Input data =>
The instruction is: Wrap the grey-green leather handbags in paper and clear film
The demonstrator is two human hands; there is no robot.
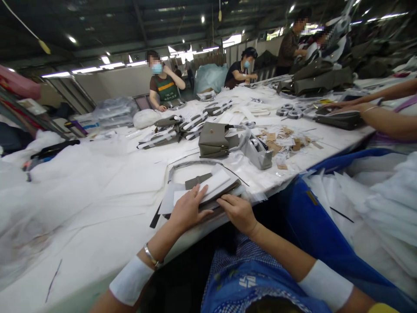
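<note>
A grey-green bag (198,180) lies flat at the table's near edge, with white foam sheets (215,184) over it and a wrapped handle curving behind. My left hand (190,208) rests on the sheets and the bag's near side, fingers spread. At the bag's right near edge, my right hand (239,213) has its fingers pressed together against the edge; what they pinch is too small to make out. Just beyond stands a boxy grey-green bag (213,140), beside a plastic-wrapped item (257,152).
Brown and white tags (286,141) are scattered at the right. Wrapped handles and bag parts (176,128) lie behind. A blue bin (302,217) with white sheets stands at the right. Another person's hands hold a dark bag (340,117). White sheeting (97,174) covers the left.
</note>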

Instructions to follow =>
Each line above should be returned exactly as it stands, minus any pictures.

Written reply =>
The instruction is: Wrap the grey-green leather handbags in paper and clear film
The demonstrator is two human hands; there is no robot.
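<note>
A grey-green bag (198,180) lies flat at the table's near edge, with white foam sheets (215,184) over it and a wrapped handle curving behind. My left hand (190,208) rests on the sheets and the bag's near side, fingers spread. At the bag's right near edge, my right hand (239,213) has its fingers pressed together against the edge; what they pinch is too small to make out. Just beyond stands a boxy grey-green bag (213,140), beside a plastic-wrapped item (257,152).
Brown and white tags (286,141) are scattered at the right. Wrapped handles and bag parts (176,128) lie behind. A blue bin (302,217) with white sheets stands at the right. Another person's hands hold a dark bag (340,117). White sheeting (97,174) covers the left.
</note>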

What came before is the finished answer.